## EXERCISE REQUIREMENTS
Please return each record below exactly, with nothing left out.

## DATA SHOWN
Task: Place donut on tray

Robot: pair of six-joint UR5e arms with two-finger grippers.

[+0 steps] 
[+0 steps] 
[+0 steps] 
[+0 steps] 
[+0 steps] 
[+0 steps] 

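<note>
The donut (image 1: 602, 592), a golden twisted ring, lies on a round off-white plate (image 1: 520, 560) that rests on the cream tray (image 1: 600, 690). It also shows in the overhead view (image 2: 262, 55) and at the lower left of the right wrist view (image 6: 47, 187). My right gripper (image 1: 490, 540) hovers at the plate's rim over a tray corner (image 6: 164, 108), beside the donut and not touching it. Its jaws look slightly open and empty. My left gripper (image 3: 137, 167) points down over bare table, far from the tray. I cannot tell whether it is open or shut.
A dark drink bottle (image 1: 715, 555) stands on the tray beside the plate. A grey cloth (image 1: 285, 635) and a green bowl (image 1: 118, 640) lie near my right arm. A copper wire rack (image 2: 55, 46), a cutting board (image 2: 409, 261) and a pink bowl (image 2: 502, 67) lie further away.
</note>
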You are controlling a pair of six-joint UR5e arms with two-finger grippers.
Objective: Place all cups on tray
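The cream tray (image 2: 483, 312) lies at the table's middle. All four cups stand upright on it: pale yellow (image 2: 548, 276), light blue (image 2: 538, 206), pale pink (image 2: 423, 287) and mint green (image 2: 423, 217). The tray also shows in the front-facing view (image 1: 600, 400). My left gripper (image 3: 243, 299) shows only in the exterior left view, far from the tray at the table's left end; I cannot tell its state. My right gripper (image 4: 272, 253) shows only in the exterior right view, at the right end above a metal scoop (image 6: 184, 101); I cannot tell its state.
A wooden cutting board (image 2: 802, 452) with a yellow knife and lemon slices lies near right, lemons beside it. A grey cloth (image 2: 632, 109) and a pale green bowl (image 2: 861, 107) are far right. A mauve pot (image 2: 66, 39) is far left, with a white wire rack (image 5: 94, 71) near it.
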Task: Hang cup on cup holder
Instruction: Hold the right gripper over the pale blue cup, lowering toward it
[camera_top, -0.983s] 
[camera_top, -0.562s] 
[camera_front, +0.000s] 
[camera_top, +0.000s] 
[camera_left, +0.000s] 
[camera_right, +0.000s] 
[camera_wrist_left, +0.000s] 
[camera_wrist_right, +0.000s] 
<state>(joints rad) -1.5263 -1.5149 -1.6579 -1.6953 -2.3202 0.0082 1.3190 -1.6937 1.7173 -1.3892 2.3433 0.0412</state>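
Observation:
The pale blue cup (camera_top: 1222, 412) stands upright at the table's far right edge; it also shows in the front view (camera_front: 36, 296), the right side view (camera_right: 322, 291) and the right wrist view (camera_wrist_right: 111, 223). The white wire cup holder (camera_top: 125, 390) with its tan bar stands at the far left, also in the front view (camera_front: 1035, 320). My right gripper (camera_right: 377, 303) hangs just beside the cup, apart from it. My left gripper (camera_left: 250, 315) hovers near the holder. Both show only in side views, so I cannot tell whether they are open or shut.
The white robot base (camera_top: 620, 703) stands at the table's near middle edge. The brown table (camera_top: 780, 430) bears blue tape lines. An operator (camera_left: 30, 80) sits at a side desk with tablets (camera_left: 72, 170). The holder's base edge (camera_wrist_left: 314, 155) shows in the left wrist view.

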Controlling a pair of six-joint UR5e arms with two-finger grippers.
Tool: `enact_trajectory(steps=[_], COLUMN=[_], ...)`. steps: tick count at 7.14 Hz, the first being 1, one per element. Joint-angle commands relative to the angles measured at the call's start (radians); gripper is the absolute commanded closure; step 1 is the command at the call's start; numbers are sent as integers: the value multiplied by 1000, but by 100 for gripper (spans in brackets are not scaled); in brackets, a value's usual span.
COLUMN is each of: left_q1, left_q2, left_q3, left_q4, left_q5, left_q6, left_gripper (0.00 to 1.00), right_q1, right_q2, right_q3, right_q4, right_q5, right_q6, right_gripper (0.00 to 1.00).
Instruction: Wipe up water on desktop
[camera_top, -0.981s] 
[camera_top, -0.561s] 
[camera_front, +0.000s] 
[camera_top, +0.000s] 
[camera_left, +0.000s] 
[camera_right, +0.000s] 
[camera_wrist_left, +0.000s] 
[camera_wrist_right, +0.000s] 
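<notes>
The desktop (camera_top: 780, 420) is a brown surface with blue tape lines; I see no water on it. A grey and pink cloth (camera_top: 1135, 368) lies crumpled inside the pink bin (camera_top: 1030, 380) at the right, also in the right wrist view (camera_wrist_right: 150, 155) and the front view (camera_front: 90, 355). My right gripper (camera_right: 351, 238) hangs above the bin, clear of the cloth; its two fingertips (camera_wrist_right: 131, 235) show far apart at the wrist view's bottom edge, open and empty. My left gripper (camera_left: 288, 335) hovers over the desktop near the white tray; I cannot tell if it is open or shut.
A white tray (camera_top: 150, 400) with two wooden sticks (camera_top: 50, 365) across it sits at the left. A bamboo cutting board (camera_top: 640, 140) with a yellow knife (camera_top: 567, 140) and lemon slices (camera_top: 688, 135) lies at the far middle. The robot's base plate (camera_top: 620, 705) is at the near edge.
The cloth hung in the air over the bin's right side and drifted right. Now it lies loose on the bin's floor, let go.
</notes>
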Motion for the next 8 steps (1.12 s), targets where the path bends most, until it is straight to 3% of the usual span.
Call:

## RESPONSE TO THE EXERCISE
Task: Place donut on tray

Robot: pair of six-joint UR5e arms with two-finger grippers.

[+0 steps] 
[+0 steps] 
[+0 steps] 
[+0 steps] 
[+0 steps] 
[+0 steps] 

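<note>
The donut (image 1: 602, 592), a golden twisted ring, lies on a round off-white plate (image 1: 520, 560) that rests on the cream tray (image 1: 600, 690). It also shows in the overhead view (image 2: 262, 55) and at the lower left of the right wrist view (image 6: 47, 187). My right gripper (image 1: 490, 540) hovers at the plate's rim over a tray corner (image 6: 164, 108), beside the donut and not touching it. Its jaws look slightly open and empty. My left gripper (image 3: 137, 167) points down over bare table, far from the tray. I cannot tell whether it is open or shut.
A dark drink bottle (image 1: 715, 555) stands on the tray beside the plate. A grey cloth (image 1: 285, 635) and a green bowl (image 1: 118, 640) lie near my right arm. A copper wire rack (image 2: 55, 46), a cutting board (image 2: 409, 261) and a pink bowl (image 2: 502, 67) lie further away.
</note>
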You are controlling a pair of six-joint UR5e arms with two-finger grippers.
Objective: Place all cups on tray
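The cream tray (image 2: 483, 312) lies at the table's middle. All four cups stand upright on it: pale yellow (image 2: 548, 276), light blue (image 2: 538, 206), pale pink (image 2: 423, 287) and mint green (image 2: 423, 217). The tray also shows in the front-facing view (image 1: 600, 400). My left gripper (image 3: 243, 299) shows only in the exterior left view, far from the tray at the table's left end; I cannot tell its state. My right gripper (image 4: 272, 253) shows only in the exterior right view, at the right end above a metal scoop (image 6: 184, 101); I cannot tell its state.
A wooden cutting board (image 2: 802, 452) with a yellow knife and lemon slices lies near right, lemons beside it. A grey cloth (image 2: 632, 109) and a pale green bowl (image 2: 861, 107) are far right. A mauve pot (image 2: 66, 39) is far left, with a white wire rack (image 5: 94, 71) near it.
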Task: Hang cup on cup holder
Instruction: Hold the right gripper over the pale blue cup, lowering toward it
[camera_top, -0.983s] 
[camera_top, -0.562s] 
[camera_front, +0.000s] 
[camera_top, +0.000s] 
[camera_left, +0.000s] 
[camera_right, +0.000s] 
[camera_wrist_left, +0.000s] 
[camera_wrist_right, +0.000s] 
<state>(joints rad) -1.5263 -1.5149 -1.6579 -1.6953 -2.3202 0.0082 1.3190 -1.6937 1.7173 -1.3892 2.3433 0.0412</state>
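Observation:
The pale blue cup (camera_top: 1222, 412) stands upright at the table's far right edge; it also shows in the front view (camera_front: 36, 296), the right side view (camera_right: 322, 291) and the right wrist view (camera_wrist_right: 111, 223). The white wire cup holder (camera_top: 125, 390) with its tan bar stands at the far left, also in the front view (camera_front: 1035, 320). My right gripper (camera_right: 377, 303) hangs just beside the cup, apart from it. My left gripper (camera_left: 250, 315) hovers near the holder. Both show only in side views, so I cannot tell whether they are open or shut.
The white robot base (camera_top: 620, 703) stands at the table's near middle edge. The brown table (camera_top: 780, 430) bears blue tape lines. An operator (camera_left: 30, 80) sits at a side desk with tablets (camera_left: 72, 170). The holder's base edge (camera_wrist_left: 314, 155) shows in the left wrist view.
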
Controlling a pair of six-joint UR5e arms with two-finger grippers.
Tool: `enact_trajectory(steps=[_], COLUMN=[_], ...)`. steps: tick count at 7.14 Hz, the first being 1, one per element. Joint-angle commands relative to the angles measured at the call's start (radians); gripper is the absolute commanded closure; step 1 is the command at the call's start; numbers are sent as integers: the value multiplied by 1000, but by 100 for gripper (spans in brackets are not scaled); in brackets, a value's usual span.
COLUMN is each of: left_q1, left_q2, left_q3, left_q4, left_q5, left_q6, left_gripper (0.00 to 1.00), right_q1, right_q2, right_q3, right_q4, right_q5, right_q6, right_gripper (0.00 to 1.00).
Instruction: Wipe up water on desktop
[camera_top, -0.981s] 
[camera_top, -0.561s] 
[camera_front, +0.000s] 
[camera_top, +0.000s] 
[camera_left, +0.000s] 
[camera_right, +0.000s] 
[camera_wrist_left, +0.000s] 
[camera_wrist_right, +0.000s] 
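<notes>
The desktop (camera_top: 780, 420) is a brown surface with blue tape lines; I see no water on it. A grey and pink cloth (camera_top: 1135, 368) lies crumpled inside the pink bin (camera_top: 1030, 380) at the right, also in the right wrist view (camera_wrist_right: 150, 155) and the front view (camera_front: 90, 355). My right gripper (camera_right: 351, 238) hangs above the bin, clear of the cloth; its two fingertips (camera_wrist_right: 131, 235) show far apart at the wrist view's bottom edge, open and empty. My left gripper (camera_left: 288, 335) hovers over the desktop near the white tray; I cannot tell if it is open or shut.
A white tray (camera_top: 150, 400) with two wooden sticks (camera_top: 50, 365) across it sits at the left. A bamboo cutting board (camera_top: 640, 140) with a yellow knife (camera_top: 567, 140) and lemon slices (camera_top: 688, 135) lies at the far middle. The robot's base plate (camera_top: 620, 705) is at the near edge.
The cloth hung in the air over the bin's right side and drifted right. Now it lies loose on the bin's floor, let go.
</notes>
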Motion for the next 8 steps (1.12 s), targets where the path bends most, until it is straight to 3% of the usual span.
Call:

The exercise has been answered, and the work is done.